You need a different intention in different conversations. Your intention needs to be consistent with the other person’s. Otherwise you create immediate conflict. The other person gets emotionally triggered and distracted from the conversation. Any attempt to reach some mutual conclusion is undercut.
For example, in a teacher-student conversation, the student’s intention is to understand the teacher, and the teacher’s intention is to support the student to understand. If you have a teacher’s intention, but the person you are talking to doesn’t want to be your student, the “student” will feel lectured at. You create immediate conflict that gets in the way of any communication.
As another example, in a leader-follower conversation, the leader’s intention is communicate something the follower needs to know to perform his part on the team. The follower’s intention is to reach a firsthand agreement with the leader–which may require challenging him respectfully.

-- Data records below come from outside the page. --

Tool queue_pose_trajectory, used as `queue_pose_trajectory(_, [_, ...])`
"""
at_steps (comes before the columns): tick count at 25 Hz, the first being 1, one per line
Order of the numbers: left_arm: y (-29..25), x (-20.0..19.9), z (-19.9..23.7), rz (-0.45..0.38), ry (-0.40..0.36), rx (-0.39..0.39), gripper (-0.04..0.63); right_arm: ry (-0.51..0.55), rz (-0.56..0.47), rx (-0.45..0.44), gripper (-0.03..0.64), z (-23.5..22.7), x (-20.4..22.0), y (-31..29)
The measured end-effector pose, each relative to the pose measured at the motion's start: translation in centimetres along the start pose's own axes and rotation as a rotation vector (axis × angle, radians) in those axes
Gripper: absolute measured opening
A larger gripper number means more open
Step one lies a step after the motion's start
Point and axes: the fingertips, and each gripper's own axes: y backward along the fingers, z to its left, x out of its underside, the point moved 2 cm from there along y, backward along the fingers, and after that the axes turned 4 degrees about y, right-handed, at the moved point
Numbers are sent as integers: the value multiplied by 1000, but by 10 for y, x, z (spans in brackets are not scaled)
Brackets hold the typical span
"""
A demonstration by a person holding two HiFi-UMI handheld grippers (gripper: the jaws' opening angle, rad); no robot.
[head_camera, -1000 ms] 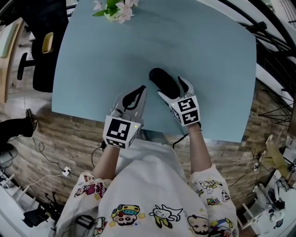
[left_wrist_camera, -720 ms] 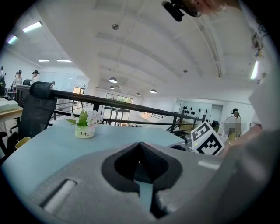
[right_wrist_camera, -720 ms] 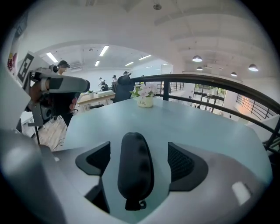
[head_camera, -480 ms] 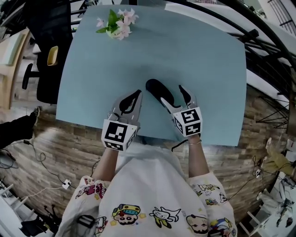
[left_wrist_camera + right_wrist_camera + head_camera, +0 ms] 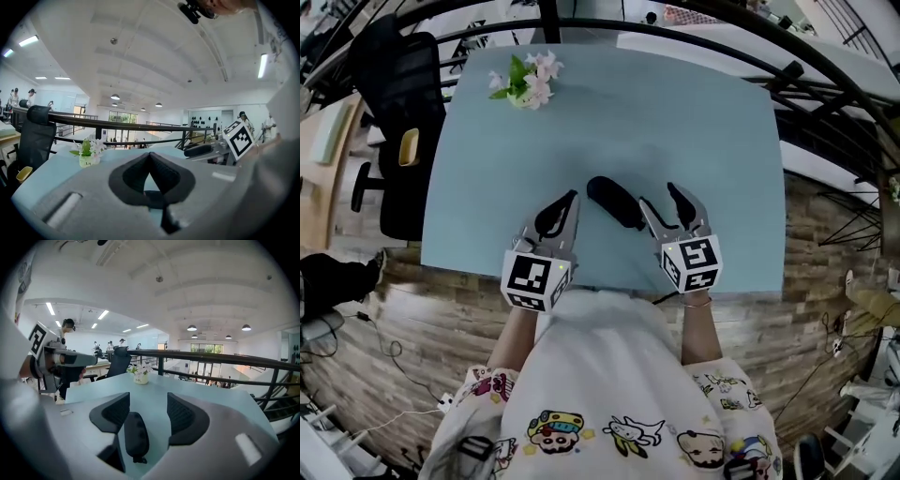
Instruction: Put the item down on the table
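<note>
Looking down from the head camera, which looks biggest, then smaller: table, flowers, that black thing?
1. table
2. black item and flowers look about alike; the flowers sit farther away, so no ranking.

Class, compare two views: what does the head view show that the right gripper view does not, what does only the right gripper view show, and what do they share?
Only the head view: the person's cartoon-print shirt and the floor below. Only the right gripper view: ceiling lamps, distant people, and the right gripper's jaws face-on, apart, having just been closing, with nothing gripped between them. Both: the black item lying on the blue table, the flower pot, the black chair and the left gripper.
</note>
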Motion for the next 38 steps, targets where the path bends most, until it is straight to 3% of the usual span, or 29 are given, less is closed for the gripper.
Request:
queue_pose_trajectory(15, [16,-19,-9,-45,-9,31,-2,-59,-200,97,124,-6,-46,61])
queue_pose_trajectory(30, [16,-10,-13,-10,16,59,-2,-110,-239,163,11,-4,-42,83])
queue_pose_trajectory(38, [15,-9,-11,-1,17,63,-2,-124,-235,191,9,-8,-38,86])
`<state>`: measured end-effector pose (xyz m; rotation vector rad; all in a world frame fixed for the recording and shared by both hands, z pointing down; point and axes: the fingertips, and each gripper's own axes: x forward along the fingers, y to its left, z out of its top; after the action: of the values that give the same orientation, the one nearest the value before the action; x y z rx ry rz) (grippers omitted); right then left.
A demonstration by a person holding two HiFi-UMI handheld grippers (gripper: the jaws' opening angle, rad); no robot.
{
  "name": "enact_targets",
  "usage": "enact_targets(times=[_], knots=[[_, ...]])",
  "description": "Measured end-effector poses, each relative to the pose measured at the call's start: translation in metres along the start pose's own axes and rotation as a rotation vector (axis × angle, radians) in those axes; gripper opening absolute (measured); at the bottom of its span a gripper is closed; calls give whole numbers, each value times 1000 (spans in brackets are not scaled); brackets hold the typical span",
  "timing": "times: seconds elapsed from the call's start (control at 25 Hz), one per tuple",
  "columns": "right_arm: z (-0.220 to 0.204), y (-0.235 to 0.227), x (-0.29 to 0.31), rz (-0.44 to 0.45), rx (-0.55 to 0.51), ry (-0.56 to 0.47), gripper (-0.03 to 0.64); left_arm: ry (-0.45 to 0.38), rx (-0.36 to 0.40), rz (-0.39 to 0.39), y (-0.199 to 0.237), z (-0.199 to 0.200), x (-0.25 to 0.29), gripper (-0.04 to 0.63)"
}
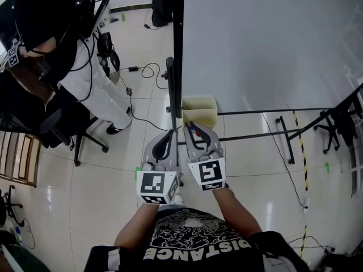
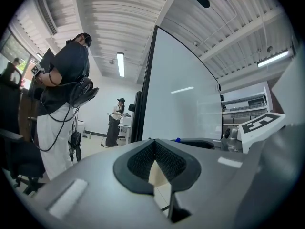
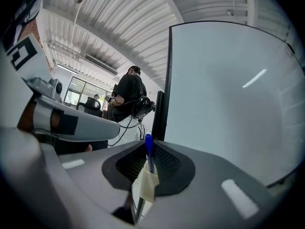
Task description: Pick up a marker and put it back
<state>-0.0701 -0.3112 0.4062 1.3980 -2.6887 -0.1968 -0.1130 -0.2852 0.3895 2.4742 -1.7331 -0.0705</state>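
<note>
head view, grippers: left gripper (image 1: 171, 134) and right gripper (image 1: 190, 128) are side by side, both aimed at the bottom corner of the whiteboard (image 1: 266, 38)
head view, marker: you only get a tiny blue bit of the marker (image 1: 193, 131) poking out at the right gripper's tips
head view, tray: pale yellowish tray (image 1: 199, 110) sits just past both tips, right by the whiteboard's dark edge post
head view, off to the left: a person (image 1: 96, 89) in white trousers stands next to a black chair (image 1: 62, 130), well apart from the grippers
left gripper view, fingers: the tips of the left gripper (image 2: 153, 144) are together with nothing held, just a cream patch showing through the gap lower down
left gripper view, ahead: whiteboard fills the middle, and the right gripper's marker cube (image 2: 259, 123) is off to the right
right gripper view, fingers: the right gripper (image 3: 147, 147) is clamped on the marker (image 3: 149, 155), which stands upright between the pads with its blue end up
right gripper view, tape: a beige piece of tape (image 3: 147, 182) hangs on the marker below the pads
right gripper view, around: whiteboard on the right, the left gripper's grey body on the left
</note>
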Motion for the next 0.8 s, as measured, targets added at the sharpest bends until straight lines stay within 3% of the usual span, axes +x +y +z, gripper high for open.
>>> enact_targets(times=[0.8], knots=[[-16,10,6,14,-36,42,38,-6,-2,12,4,4,-6,6]])
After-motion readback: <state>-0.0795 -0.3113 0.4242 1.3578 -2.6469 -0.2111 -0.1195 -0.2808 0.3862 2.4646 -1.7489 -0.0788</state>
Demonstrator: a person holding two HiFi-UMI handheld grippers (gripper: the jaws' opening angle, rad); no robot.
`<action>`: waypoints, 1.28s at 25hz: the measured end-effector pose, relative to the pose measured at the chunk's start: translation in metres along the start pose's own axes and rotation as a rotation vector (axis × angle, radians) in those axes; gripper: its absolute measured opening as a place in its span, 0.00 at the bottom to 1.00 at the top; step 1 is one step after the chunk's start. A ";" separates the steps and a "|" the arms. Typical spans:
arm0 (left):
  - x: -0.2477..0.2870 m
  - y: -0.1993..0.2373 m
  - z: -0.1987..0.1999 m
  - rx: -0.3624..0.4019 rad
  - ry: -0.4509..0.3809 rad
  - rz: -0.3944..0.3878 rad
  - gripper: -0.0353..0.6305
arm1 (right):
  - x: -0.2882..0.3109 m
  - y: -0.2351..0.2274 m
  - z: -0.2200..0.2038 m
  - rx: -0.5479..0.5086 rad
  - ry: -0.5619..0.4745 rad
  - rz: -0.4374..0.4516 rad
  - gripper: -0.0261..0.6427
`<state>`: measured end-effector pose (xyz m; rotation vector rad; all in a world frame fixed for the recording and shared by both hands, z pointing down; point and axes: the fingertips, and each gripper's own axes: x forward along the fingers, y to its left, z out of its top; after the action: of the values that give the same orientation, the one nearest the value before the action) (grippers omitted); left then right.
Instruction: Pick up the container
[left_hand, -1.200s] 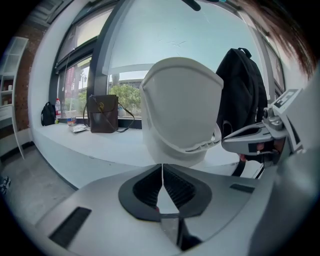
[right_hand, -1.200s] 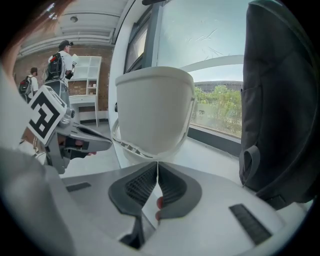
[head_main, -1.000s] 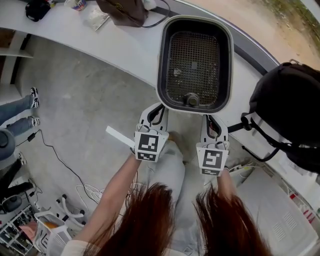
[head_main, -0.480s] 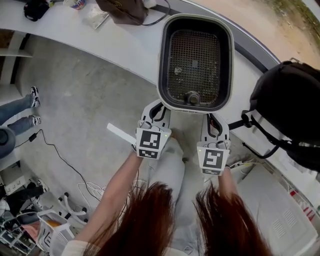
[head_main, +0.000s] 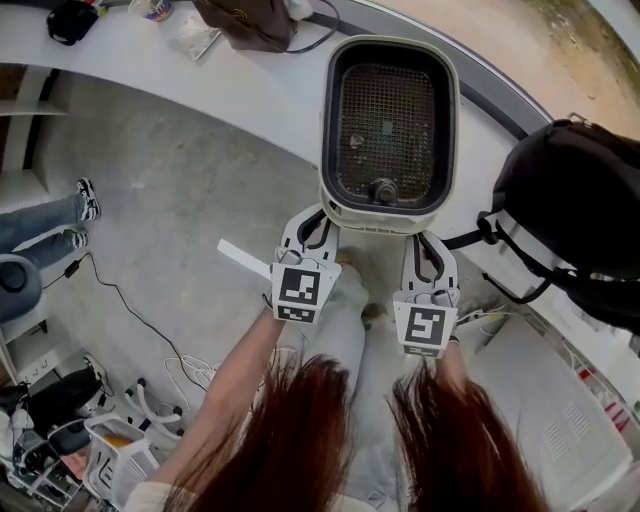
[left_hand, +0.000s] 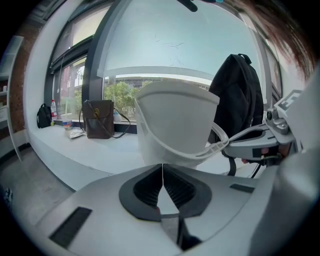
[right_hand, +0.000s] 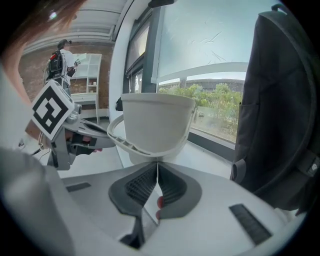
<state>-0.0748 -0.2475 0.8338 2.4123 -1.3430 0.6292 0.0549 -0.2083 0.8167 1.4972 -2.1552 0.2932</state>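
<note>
The container is a cream oblong tub with a dark mesh inside, and it hangs over the edge of the white counter. My left gripper is shut on the near left part of its rim. My right gripper is shut on the near right part. In the left gripper view the container rises just past my left gripper, whose pads meet on the thin rim flange. In the right gripper view the container stands just past my right gripper, which pinches the flange the same way.
A black backpack stands on the counter right of the container. A brown bag and small items lie at the far end. Below on the left are the grey floor with cables, a bystander's legs and a white cart.
Both grippers have risen a little with the container held between them. Their grip on the rim is unchanged.
</note>
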 end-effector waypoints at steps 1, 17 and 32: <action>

If you don’t know have any pre-set roles in a conversation, the intention you can always hold, non-controversially, is to connect with the other person, i.e., to in some way identify shared values. You can do this either by giving him “empathy,” in which you guess the deep rational values behind what he’s saying, or you can express yourself in terms of deep rational values and see if he responds. More informally, you may tell a story to establish connection. If you keep your intention on connecting, even if you don’t succeed with your first attempt, you will get information from the other person that will help you adjust and connect on the second or third try.
For those who don’t recognize it, this is the method I learned from Marshall Rosenberg. “Connection” works as an all-purpose intention in social situations, because it is the fundamental value you get from associating with other people. When you make a connection, you are seeing that person as a rational valuer–an asset to your life in that respect.
The need to have consistent intentions means some intentions are ruled out, such as “get him to agree with me” or “make him do it.” I believe these are ruled out on the basis of respecting the other person’s thinking mind–you need to leave him free to do his own thinking, as my friend Catherine Dickerson says. It would be irrational of the other person to hold an intention compatible with your authoritarian one, such as “don’t make waves” or “just do what the boss says” or “don’t judge, just keep harmony.”
To be clear, I do not mean mean that you drop any desire to persuade someone of your point of view or to convince him to take an action. You may have as your longer-range goal to persuade people of your point of view or to find someone who could cooperate with you to achieve some goal. But you never need the cooperation of any specific person to achieve your long-range goals. (If you think you do, you have set the goal incorrectly.)
Unless you have a friend who genuinely likes arguing, and that is the agreed-upon terms of discussion, persuading the other person should not be your immediate focus. Your focus is on an objective step you can take toward your goals–given what the other person has communicated regarding his interests and intentions. For example, maybe you are trying to find out if he is someone who would be a good person to talk with or collaborate with.
If you short-circuit making sure there is some buy-in from the other person, you kill hope for the communication. You set yourself up as an antagonist.
If this all sounds like a lot of work, I agree. I thought that once I learned some real-time skills, all my conversations would be easy. But I am learning that the real-time skills are only part of the solution. They help with a range of problems. But the more difficult conversations are objectively more difficult. For those, you need to set yourself up for success by preparing yourself logically, emotionally, and mentally for the conversation–so that the real-time skills have a chance to work.